* Task brief *
Look below for the line that contains "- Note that", then copy it and each following line exactly, through and including the line that contains "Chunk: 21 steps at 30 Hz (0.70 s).".

* Data block *
______________________________
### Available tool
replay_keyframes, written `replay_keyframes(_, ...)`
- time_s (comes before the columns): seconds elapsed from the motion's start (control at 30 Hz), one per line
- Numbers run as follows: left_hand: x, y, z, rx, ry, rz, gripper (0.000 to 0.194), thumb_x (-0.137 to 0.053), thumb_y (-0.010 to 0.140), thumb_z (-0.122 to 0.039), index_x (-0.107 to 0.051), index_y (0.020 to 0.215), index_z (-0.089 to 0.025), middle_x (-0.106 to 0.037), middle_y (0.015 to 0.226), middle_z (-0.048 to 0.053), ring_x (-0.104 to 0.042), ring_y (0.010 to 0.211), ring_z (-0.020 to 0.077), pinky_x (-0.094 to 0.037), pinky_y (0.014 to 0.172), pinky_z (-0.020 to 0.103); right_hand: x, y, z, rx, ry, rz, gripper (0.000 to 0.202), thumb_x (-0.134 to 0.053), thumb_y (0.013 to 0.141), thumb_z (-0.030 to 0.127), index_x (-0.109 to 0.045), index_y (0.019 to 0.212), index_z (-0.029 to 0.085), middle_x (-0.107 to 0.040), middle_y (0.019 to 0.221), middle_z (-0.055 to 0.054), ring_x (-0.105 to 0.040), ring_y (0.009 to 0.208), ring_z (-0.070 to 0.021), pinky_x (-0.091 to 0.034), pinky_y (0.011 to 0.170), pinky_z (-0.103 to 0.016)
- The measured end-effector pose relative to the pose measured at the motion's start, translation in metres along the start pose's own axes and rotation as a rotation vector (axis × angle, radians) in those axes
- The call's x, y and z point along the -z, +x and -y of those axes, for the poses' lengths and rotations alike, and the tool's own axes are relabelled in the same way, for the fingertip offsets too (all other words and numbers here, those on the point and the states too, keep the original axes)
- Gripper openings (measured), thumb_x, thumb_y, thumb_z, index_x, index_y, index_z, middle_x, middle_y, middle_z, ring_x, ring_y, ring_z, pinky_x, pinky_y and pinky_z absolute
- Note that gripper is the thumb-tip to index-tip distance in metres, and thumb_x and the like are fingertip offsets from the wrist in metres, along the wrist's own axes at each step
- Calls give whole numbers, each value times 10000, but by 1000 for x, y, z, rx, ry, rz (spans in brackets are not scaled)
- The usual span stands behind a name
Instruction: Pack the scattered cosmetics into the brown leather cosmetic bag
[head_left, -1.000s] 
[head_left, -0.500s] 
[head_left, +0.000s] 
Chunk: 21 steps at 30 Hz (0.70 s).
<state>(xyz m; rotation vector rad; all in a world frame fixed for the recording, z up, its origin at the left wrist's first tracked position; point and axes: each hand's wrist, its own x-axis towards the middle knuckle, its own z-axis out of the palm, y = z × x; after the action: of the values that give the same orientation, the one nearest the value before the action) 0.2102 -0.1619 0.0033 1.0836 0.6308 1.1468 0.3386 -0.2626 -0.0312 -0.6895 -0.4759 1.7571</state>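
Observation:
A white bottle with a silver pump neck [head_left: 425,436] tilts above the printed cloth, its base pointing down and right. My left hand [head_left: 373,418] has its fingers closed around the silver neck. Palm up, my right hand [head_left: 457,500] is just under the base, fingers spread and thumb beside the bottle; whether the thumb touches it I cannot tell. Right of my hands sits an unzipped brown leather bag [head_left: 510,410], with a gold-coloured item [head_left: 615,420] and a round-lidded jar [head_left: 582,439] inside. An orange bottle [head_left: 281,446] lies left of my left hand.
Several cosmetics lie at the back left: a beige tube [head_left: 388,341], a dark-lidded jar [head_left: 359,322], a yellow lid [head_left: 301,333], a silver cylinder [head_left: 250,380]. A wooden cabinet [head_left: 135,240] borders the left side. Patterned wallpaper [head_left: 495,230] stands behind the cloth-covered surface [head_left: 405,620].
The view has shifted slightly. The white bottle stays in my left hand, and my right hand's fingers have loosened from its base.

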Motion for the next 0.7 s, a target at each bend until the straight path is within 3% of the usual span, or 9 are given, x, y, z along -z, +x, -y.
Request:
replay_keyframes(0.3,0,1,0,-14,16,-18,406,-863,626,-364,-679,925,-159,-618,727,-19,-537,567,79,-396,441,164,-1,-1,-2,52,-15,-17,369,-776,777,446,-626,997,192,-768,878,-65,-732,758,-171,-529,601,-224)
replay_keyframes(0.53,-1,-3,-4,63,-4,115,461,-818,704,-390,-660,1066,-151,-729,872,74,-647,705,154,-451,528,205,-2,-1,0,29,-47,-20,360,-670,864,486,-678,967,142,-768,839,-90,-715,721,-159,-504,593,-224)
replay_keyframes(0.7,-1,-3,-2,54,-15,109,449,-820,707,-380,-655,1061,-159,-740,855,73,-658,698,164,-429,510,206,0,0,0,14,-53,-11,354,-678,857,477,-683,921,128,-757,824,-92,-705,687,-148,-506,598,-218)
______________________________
* Solution below *
- Note that gripper is the thumb-tip to index-tip distance in metres, and thumb_x and the like are fingertip offsets from the wrist in metres, along the wrist's own axes at each step
- Calls give whole numbers, each value times 10000, but by 1000 for x, y, z, rx, ry, rz (spans in brackets are not scaled)
- The usual span stands behind a name
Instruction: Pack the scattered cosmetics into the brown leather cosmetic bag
[head_left, -1.000s] 
[head_left, -0.500s] 
[head_left, +0.000s] 
Chunk: 21 steps at 30 Hz (0.70 s).

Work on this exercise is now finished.